## EXERCISE INSTRUCTIONS
Please give back word for word the lines of the material below between the line containing "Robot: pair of" and the line containing "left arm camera", inclusive.

## SUPPLIED DATA
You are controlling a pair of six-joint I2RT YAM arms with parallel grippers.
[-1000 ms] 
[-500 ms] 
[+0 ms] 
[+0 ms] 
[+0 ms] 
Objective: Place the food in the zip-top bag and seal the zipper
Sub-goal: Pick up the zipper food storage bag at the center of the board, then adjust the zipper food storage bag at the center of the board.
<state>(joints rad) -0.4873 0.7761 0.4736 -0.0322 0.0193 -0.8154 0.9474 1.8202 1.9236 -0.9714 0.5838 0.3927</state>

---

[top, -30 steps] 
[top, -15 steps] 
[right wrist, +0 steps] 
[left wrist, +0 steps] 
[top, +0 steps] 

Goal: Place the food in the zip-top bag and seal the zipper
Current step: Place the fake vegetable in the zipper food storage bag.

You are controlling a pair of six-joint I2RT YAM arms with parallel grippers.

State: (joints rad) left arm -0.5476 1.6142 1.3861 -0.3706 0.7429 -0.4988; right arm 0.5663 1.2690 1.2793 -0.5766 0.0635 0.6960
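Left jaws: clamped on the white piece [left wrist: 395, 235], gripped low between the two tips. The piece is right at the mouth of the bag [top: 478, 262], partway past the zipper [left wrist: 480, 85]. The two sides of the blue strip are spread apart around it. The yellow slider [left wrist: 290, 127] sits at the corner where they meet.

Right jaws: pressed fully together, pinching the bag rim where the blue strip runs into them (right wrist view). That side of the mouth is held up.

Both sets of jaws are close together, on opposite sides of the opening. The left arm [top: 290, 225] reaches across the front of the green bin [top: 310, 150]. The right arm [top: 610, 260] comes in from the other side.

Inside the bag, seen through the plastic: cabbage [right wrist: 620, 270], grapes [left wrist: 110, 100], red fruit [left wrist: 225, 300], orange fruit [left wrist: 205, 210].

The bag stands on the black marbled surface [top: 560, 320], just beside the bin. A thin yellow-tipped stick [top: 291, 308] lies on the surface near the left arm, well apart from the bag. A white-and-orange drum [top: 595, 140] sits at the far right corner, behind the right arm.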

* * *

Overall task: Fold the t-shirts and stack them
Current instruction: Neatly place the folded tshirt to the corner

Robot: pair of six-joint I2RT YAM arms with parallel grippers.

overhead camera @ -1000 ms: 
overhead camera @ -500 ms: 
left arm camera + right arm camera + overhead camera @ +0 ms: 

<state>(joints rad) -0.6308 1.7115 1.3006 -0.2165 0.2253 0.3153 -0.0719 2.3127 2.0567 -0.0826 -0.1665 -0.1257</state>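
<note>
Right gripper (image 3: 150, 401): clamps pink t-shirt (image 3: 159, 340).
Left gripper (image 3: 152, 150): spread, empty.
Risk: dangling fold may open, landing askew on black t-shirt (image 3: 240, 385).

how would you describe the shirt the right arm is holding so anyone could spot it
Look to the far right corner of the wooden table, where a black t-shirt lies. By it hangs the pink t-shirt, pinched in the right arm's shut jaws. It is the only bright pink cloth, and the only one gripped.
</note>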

## OUTPUT OF THE TASK
Robot: pair of six-joint I2RT YAM arms with parallel grippers.

overhead camera @ -1000 ms: 
overhead camera @ -500 ms: 
left arm camera + right arm camera + overhead camera @ +0 ms: 

The output above is the complete answer.